Le rythme de Barbe Bleue est curieux : une exposition ultra-rapide pour ne pas dire expédiée, une résolution menée tambour battant et, au milieu du récit, des longueurs, qui sont peut-être des concessions à une forme de star-system naissant. Pour le coup, John Carradine est convaincant en homme fatal / beauté du diable ; quant à Jean Parker et Teala Loring, elles apportent au film ce qu’on demandait à la plupart des actrices de cinéma jusqu’à – mettons – l’arrivée de la Nouvelle vague, et qu’on leur demande toujours d’apporter à un certain nombre de productions actuelles : une beauté décorative.
Mais comme l’historien du cinéma qui sommeille plus ou moins profondément dans chaque cinéphile est friand d’anecdotes, impossible de passer sous silence le fait que ce film a été tourné en six jours ; et si un film se jugeait d’après le ratio entre durée du tournage et qualité du résultat, Barbe Bleue serait incontestablement un chef-d’œuvre. Pour le coup, en plus du jeu de John Carradine, j’ai bien aimé ce qui rend le film daté, notamment ce qu’il doit à l’expressionnisme : les quelques scènes en clair-obscur, « les assassins sont parmi vous » dans les premières minutes – merci, Fritz ! –, les roulements d’yeux pour ne pas montrer la violence – merci, Béla ! –, la fiction exhibée par le biais de la représentation de marionnettes. C’est bien fait, maîtrisé, les plans sont travaillés, il y a un travail de réalisation qui fait sens, et la photographie est réussie, ce qui reste la moindre des choses quand on parle de cinéma, de même qu’on demandera à un écrivain de respecter la grammaire.

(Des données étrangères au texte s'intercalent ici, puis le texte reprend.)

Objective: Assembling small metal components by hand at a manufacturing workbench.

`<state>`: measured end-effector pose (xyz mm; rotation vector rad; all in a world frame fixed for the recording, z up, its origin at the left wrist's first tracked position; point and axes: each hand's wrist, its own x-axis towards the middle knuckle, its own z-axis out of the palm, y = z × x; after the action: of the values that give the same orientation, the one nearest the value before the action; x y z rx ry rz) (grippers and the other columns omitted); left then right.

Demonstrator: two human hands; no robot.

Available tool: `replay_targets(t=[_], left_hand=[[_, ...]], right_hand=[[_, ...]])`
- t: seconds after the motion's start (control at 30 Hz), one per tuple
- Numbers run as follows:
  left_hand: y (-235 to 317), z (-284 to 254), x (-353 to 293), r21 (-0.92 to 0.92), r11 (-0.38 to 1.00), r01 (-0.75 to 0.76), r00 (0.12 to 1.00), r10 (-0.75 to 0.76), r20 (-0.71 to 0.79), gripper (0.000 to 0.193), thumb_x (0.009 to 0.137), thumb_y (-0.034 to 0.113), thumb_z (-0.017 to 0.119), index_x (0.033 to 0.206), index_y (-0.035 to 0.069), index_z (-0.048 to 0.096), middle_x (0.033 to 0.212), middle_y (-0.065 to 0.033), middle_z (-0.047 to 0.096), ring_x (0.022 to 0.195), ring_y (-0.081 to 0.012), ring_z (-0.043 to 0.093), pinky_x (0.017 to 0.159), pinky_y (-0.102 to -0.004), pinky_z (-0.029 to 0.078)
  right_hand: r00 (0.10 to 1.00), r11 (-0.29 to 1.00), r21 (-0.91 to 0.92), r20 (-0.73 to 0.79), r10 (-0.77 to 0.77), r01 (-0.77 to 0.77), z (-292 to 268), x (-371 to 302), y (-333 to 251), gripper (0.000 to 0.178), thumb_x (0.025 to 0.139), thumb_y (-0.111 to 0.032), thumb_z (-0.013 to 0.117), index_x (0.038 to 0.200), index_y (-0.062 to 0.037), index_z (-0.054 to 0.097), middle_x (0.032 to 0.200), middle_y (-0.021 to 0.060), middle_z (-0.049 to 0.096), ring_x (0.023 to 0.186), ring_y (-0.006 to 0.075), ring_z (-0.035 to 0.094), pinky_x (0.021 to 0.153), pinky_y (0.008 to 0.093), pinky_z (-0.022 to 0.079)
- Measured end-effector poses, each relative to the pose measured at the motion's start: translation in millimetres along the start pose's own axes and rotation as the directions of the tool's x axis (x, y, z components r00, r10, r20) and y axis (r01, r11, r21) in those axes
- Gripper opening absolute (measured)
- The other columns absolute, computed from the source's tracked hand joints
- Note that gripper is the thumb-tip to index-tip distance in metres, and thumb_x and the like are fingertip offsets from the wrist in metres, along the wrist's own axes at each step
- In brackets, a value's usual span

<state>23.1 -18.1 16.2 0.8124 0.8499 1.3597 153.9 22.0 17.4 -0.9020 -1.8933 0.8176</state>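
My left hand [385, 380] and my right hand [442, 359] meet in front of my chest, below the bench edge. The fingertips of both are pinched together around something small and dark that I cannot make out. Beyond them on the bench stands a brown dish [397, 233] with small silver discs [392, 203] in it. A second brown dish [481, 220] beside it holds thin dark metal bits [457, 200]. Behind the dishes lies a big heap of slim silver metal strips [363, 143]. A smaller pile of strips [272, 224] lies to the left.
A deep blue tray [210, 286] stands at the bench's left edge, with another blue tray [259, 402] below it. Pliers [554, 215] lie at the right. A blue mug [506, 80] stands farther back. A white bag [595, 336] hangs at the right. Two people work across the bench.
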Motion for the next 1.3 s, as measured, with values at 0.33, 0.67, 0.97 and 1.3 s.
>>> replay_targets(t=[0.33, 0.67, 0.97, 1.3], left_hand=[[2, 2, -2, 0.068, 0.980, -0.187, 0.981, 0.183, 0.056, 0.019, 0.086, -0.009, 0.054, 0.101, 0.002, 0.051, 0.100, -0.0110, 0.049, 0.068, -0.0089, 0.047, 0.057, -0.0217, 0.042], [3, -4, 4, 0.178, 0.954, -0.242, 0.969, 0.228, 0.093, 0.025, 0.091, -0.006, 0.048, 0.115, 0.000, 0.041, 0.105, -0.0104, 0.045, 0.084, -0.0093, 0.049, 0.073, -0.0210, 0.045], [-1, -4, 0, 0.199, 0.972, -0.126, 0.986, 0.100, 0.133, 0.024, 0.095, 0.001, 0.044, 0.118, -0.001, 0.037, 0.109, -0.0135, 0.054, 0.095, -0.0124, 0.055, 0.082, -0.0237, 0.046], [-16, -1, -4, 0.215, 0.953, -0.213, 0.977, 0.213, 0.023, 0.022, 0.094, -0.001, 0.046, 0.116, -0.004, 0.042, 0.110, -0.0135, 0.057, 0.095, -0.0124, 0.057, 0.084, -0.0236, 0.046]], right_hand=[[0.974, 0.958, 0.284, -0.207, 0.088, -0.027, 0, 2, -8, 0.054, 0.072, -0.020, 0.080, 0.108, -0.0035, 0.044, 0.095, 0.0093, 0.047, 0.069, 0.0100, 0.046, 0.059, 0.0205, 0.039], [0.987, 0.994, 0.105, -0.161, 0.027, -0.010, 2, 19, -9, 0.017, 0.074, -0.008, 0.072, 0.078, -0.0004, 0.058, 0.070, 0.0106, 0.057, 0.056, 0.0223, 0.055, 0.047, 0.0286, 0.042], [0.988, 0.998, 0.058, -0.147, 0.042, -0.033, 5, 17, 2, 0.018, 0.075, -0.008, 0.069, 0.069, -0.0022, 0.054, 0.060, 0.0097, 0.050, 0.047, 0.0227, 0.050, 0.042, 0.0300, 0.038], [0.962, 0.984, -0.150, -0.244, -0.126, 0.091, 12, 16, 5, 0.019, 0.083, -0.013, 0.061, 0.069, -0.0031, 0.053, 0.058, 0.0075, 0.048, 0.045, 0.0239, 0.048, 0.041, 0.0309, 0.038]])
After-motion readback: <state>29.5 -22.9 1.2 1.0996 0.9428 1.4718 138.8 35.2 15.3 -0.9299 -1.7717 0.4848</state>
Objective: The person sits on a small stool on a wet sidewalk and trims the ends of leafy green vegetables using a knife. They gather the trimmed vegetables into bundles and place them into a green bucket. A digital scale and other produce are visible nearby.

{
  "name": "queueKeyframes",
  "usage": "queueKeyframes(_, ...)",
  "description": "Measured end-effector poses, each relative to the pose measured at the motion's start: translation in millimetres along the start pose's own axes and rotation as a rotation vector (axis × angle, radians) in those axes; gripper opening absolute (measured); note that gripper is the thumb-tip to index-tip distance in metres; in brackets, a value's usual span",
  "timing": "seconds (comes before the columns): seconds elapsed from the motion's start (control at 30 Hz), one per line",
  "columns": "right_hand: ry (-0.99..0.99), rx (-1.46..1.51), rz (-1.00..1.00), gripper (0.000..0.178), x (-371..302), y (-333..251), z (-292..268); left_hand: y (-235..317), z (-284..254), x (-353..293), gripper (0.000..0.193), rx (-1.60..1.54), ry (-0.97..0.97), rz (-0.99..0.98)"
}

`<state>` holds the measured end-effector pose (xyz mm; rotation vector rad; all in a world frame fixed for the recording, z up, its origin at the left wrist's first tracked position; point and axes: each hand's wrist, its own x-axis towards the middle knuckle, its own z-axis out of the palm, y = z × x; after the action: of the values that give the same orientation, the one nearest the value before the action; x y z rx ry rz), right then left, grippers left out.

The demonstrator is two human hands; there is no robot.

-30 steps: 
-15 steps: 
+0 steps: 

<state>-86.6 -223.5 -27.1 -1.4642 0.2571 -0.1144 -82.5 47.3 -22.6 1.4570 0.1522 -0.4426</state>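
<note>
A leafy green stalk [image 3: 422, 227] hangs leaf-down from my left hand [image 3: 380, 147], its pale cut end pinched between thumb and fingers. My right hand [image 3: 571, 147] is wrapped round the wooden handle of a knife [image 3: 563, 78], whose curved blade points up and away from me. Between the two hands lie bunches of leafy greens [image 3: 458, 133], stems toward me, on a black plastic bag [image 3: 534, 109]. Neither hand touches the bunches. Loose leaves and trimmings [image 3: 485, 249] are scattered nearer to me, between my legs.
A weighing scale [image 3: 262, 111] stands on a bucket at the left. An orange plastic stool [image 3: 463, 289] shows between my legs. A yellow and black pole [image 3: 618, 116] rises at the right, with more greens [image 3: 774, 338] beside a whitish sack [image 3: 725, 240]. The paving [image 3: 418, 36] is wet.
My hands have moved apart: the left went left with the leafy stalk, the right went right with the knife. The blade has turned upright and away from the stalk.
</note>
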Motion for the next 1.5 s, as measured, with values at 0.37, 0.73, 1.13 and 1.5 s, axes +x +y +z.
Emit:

Après, d’un point de vue scénaristique, c’est plutôt faible : intrigue cousue de fil blanc, naïveté incroyable des personnages féminins, perspicacité toute relative de l’inspecteur, cupidité épaisse du marchand d’art… S’agissant finalement d’un film policier, peut-être ce Barbe Bleue aurait-il mérité davantage de réalisme. Davantage de silences, aussi : soixante-dix minutes de musique pour soixante-dix minutes de film, ça finit par être éprouvant. Et puis on a beau parler de cinéma poétique – à cet endroit-là, prononcer le nom de Jean Cocteau avec l’accent américain –, Paris a ici beaucoup du cliché, avec son carton-pâte, ses fonds de décor en toile peinte, ses noms très franchouillards et sa référence à Manet alors que l’action est censée se passer au début du XIXe siècle.
À part ça, sur la foi du résumé, je m’attendais à une relecture du mythe de Faust ; en réalité ça ne saute pas aux yeux, ou alors c’est plus compliqué que ça.